▸ Work task
Note how many lines in the material have "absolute", and give only that figure.

Supplied data START

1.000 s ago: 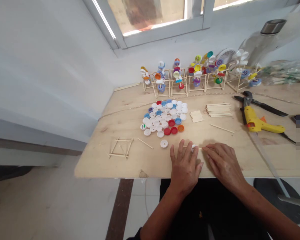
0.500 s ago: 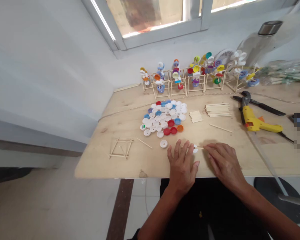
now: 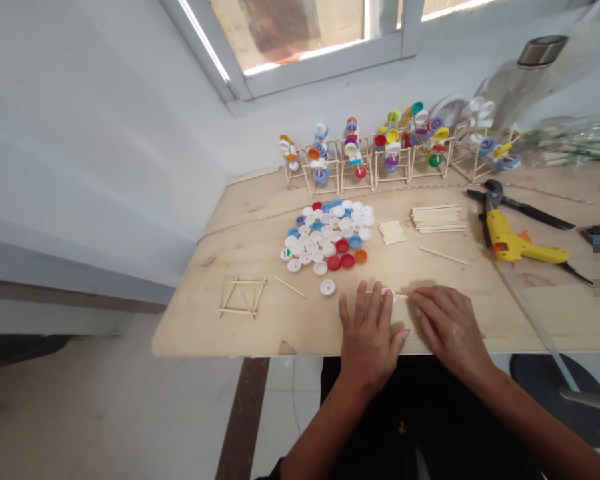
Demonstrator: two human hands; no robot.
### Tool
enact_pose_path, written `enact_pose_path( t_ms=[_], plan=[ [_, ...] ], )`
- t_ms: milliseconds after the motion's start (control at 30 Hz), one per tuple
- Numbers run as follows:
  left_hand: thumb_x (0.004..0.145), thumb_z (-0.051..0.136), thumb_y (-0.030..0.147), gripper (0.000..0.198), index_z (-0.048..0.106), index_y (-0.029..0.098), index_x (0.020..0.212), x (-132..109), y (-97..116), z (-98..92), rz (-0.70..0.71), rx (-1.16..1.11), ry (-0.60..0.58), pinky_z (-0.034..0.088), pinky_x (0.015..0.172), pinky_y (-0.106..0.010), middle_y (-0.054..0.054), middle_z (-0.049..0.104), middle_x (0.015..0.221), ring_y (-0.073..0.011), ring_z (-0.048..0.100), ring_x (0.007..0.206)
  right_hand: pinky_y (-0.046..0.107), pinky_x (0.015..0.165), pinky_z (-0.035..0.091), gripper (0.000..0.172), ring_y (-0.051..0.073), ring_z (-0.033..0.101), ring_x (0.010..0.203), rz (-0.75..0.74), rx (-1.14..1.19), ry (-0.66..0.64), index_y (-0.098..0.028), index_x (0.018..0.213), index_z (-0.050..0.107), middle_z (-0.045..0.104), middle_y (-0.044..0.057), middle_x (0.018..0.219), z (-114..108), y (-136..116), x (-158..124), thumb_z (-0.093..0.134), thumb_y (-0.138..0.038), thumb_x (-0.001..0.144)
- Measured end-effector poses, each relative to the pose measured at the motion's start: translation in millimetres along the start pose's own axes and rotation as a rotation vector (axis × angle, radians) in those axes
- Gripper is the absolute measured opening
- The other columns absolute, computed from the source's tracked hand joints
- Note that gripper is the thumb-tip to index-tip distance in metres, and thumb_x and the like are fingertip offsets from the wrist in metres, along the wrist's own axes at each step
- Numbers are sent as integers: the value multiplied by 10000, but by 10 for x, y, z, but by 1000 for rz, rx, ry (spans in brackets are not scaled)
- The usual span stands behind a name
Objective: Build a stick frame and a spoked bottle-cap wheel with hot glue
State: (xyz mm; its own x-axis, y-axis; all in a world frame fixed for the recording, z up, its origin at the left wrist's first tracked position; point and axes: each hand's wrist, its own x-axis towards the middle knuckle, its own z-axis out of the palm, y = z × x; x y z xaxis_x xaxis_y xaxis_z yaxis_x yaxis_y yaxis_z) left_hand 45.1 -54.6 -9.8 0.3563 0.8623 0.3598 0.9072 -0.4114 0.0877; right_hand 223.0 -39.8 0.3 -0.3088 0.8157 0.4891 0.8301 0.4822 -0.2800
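Note:
My left hand (image 3: 371, 328) lies palm down near the table's front edge, fingers stretched out and spread. Its index finger rests over a white bottle cap (image 3: 392, 294), partly covering it. A thin wooden stick (image 3: 403, 296) runs beside or through the cap; the fingers hide which. At the stick's right end, my right hand (image 3: 449, 325) pinches it between thumb and fingertips. Just left of my left hand sits a single white cap (image 3: 327, 287). Beyond it spreads a cluster of white, blue, red and orange caps (image 3: 325, 235).
A square stick frame (image 3: 243, 297) and a loose stick (image 3: 290, 287) lie to the left. Stick bundles (image 3: 437, 219), a yellow glue gun (image 3: 523, 245) and black-handled cutters (image 3: 535, 213) are at right. Several stick stands with cap wheels (image 3: 357, 175) line the back.
My left hand has slid slightly to the right, its fingers now spread over more of the cap. My right hand keeps its pinch in nearly the same place.

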Motion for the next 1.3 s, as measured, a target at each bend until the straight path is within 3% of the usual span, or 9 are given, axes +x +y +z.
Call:
enact_pose_path(
  t_ms=[333,1300],
  plan=[
    [901,450,492,617,404,138,1404,-12,-6,-2,-41,-23,-2,46,1150,-572,-100,400,1482,-321,224,1416,396,855,401,256,233,552,991,-5,7,21,-174,1104,619,666,91,1051,3,-10,8,508,-142,876],
    [877,477,515,608,435,190,1389,-2,7,7,-8,13,-10,110,1130,-601,-110,400,1482,-334,246,1405,405,858,404,274,234,560,1004,6,16,-1,-192,1101,653,677,85,1049,31,18,-24,516,-167,864]
  ],
)
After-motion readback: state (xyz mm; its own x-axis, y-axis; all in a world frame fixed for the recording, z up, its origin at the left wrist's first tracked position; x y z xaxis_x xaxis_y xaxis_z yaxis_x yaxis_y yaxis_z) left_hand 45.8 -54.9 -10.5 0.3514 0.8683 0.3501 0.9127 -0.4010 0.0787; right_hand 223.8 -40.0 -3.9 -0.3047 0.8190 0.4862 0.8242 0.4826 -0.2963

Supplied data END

▸ Task answer
2